In the material below, find each line with the word "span" and list it.

* **Available data**:
◆ ◆ ◆ ◆ ◆

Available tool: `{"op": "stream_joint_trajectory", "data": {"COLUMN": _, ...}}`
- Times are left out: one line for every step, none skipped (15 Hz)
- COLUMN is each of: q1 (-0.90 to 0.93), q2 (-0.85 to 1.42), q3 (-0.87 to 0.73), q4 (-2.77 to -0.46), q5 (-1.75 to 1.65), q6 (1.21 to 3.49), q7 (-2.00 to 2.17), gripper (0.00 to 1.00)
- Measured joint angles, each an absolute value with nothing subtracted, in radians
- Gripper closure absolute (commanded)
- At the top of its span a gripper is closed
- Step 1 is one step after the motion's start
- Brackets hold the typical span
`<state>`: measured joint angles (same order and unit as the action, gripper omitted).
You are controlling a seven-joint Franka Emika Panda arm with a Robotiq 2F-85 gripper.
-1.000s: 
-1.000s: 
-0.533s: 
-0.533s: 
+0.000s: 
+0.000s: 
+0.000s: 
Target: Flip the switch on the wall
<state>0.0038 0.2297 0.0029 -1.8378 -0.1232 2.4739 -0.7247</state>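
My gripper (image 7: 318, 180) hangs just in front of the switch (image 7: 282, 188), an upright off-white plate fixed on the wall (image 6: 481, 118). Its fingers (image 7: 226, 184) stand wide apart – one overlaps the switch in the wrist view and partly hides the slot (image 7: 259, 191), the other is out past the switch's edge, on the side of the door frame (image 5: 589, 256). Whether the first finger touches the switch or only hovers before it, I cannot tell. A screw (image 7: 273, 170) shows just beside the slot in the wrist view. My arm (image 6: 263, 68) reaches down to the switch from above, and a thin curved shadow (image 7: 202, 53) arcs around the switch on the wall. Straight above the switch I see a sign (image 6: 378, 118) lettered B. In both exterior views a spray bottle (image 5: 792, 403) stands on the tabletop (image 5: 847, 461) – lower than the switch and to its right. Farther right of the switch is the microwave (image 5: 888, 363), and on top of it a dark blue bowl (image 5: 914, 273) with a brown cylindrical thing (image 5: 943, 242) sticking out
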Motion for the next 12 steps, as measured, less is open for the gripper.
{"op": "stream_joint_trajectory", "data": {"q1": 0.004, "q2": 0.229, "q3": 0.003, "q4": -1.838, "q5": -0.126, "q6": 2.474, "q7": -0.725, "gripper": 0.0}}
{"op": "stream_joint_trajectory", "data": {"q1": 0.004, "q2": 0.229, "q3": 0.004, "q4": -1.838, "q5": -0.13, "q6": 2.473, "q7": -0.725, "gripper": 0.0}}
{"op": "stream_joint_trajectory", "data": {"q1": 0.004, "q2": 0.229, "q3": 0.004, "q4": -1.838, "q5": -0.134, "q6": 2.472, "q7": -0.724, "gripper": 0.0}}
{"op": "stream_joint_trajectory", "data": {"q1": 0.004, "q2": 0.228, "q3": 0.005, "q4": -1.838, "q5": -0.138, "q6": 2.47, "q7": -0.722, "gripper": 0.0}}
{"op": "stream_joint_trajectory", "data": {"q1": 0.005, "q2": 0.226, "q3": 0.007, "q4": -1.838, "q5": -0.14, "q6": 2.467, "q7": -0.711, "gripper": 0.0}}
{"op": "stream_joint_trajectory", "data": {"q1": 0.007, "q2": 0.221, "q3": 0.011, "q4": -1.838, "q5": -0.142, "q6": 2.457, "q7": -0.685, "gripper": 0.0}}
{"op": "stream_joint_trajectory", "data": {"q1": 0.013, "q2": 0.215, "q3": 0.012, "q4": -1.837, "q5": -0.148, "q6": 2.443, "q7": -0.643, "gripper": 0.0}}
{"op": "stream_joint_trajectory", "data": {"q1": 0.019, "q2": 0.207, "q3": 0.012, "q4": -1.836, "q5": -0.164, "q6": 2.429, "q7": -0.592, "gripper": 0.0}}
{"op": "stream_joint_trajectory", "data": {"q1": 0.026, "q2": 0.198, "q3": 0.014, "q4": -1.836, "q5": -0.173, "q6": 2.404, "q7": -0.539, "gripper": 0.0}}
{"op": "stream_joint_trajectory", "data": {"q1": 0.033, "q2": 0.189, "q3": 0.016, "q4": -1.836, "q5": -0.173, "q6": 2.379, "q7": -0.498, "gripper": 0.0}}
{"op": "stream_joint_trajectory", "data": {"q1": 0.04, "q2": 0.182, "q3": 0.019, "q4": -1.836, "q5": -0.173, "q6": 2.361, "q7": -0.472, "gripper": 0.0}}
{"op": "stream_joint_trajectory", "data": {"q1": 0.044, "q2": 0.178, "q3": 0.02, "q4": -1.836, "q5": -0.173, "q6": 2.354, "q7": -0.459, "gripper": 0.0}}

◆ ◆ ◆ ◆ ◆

* **Worked solution**:
- At the top of its span a gripper is closed
- Brackets hold the typical span

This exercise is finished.